# Vomiting immediately after eating NV frozen raw



## rothenb1 (Sep 30, 2010)

Hello,

Two weeks ago I switched 3 of my cats and my dog to Nature's Variety Instinct frozen raw. They all have been doing great and they love it. I've fed them lamb and chicken, and most recently duck.

This morning my Maine **** mix vomited up his food _immediately_ after eating. I offered him a little bit of food later in the day and he turned it down.
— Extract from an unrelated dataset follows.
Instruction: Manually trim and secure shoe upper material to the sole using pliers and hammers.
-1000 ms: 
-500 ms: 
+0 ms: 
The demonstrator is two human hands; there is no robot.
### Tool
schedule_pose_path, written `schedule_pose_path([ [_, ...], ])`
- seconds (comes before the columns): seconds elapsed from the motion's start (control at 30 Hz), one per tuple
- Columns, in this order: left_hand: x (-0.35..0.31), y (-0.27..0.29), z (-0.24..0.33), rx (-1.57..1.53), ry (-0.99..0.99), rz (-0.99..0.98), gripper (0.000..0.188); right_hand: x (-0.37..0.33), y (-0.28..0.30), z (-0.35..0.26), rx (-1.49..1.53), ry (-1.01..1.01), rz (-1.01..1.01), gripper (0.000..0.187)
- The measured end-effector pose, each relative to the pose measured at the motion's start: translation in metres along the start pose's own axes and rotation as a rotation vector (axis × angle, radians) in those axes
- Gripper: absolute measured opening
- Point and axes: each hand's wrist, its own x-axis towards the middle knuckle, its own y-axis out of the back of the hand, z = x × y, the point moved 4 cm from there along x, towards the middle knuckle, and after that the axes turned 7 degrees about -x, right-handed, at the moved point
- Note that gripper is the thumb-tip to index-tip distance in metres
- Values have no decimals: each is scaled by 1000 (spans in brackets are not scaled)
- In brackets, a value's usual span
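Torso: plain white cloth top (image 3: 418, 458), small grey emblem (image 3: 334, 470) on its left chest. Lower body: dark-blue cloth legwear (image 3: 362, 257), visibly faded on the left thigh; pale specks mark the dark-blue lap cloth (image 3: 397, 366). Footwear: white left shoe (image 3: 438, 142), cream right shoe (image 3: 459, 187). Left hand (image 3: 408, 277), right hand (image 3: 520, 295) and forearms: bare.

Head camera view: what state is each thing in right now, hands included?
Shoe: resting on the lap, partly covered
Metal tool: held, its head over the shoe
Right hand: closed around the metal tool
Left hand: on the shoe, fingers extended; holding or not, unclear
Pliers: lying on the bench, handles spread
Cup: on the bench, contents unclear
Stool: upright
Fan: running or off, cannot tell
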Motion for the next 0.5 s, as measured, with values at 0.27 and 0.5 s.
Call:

Tonight at dinner he ate only 1/3 of his food before it immediately came out (like he couldn't finish eating because he threw up within minutes of me putting his bowl down) and he continued to vomit up food in spurts for about 5 minutes and a few times he vomited up just liquid (not sure if it is bile or not).

I know it's not the food because two other cats and a dog are eating patties from the same bag and they are perfectly fine. I know that tonight he had the duck, but I am unsure if he had duck or lamb this morning since I had one of each patty defrosted.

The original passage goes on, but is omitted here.